The 405cx is clearly an undertested device released way too early. I feel like a beta tester for a device I dug deep to purchase. It didn’t take many runs before the watch started behaving very weird. The most frequent problem being that syncing fails and needs up to 10-15 attempts to complete. There are numerous threads on Garmin’s official forum describing this problem, nevertheless they claim they have never heard of it.
Then there’s the battery drain status bug. Basically you will take the watch out of sleep mode, check the battery and think “78%, great, that’s more than ample for a long run”. Then you get dressed, step outside, take the watch back out of sleep mode and it will complain about a nearly empty battery. It’s either that or it will shut down mid run. The sync bug started for me after the watch had shut down with a workout in progress, but none of the other users on the Garmin forum mention that as a possible factor.
Last sunday, after running the Oslo Marathon 10k, the watch took on a new bug. Like it was more exhausted than I was, it shut down and immediately attempted to restart itself.

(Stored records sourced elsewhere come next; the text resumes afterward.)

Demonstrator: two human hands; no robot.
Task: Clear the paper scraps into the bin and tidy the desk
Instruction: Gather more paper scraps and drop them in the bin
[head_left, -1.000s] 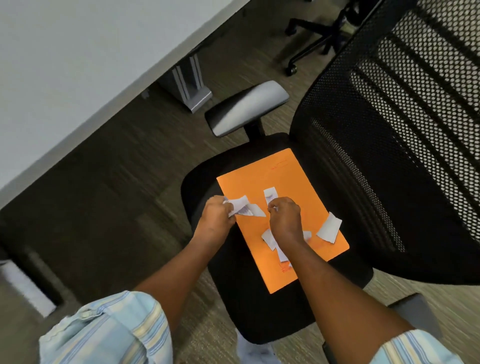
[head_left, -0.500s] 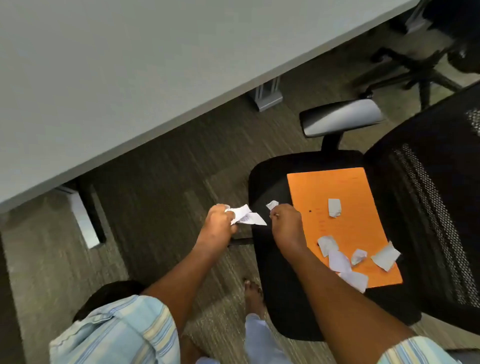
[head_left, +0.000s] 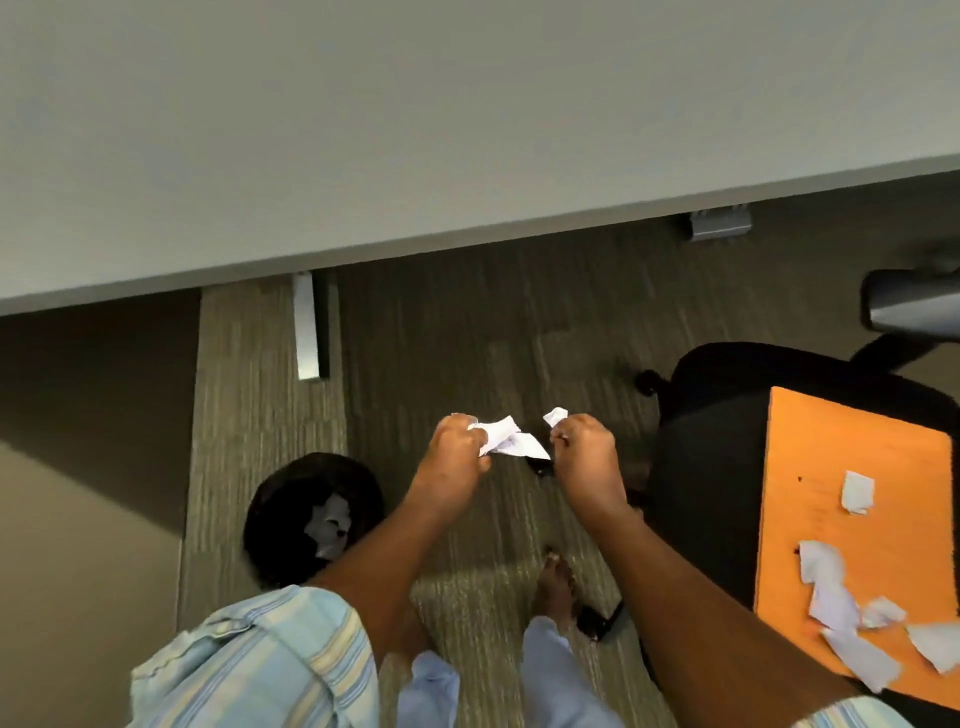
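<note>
My left hand (head_left: 456, 451) grips a bunch of white paper scraps (head_left: 506, 439) over the carpet. A single small scrap (head_left: 555, 415) is pinched in my right hand (head_left: 583, 451) just beside it. Both hands hover to the right of a round black bin (head_left: 270, 519) on the floor, which holds some white paper (head_left: 328, 525). Several more scraps (head_left: 831, 597) lie on an orange folder (head_left: 883, 467) resting on the black chair seat (head_left: 701, 467) at the right.
The grey desk top (head_left: 415, 130) fills the upper half, with a desk leg (head_left: 306, 332) below it. A chair armrest (head_left: 909, 306) sticks out at the right edge. My bare foot (head_left: 555, 582) stands on the carpet by a chair caster (head_left: 597, 621).
Both hands carried their scraps leftward off the orange folder and away from the chair. My view swung left, bringing the bin into sight.
</note>
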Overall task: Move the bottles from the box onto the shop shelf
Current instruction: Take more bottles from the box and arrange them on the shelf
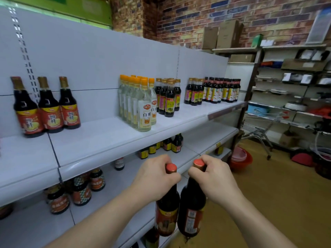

This resulted in a seemingly endless reboot cycle, accompanied by a startup beep every 5 seconds that drove people around me mad. Eventually it managed a full restart and decided to celebrate by splashing the low battery warning across the screen. I should mention that the battery was absolutely topped up before the race, I completed in 47 minutes, and the dead end reboot cycle went on for around 45 minutes after that. If that’s any indication of the battery life on this thing, you won’t even be able to use it for a full half marathon unless you finish among the real athletes.
I’m tempted to say shame on you, Garmin. Even though not everyone (though quite a few) have experienced the bugs I have, the design shortcomings of this device are enough to send it straight back to the R&D department. I cannot help but thinking that the Forerunner 405 was a launch with all fingers and toes crossed at Garmin. The functional shortcomings are an imminent experience for all users and I guess Garmin only hoped that the awesomeness of the design and form factor would help people forget that it was basically broken as it left the factory.
I, for one, am returning my Garmin Forerunner 405cx and getting a 305 to replace it (and saving $150 in the process).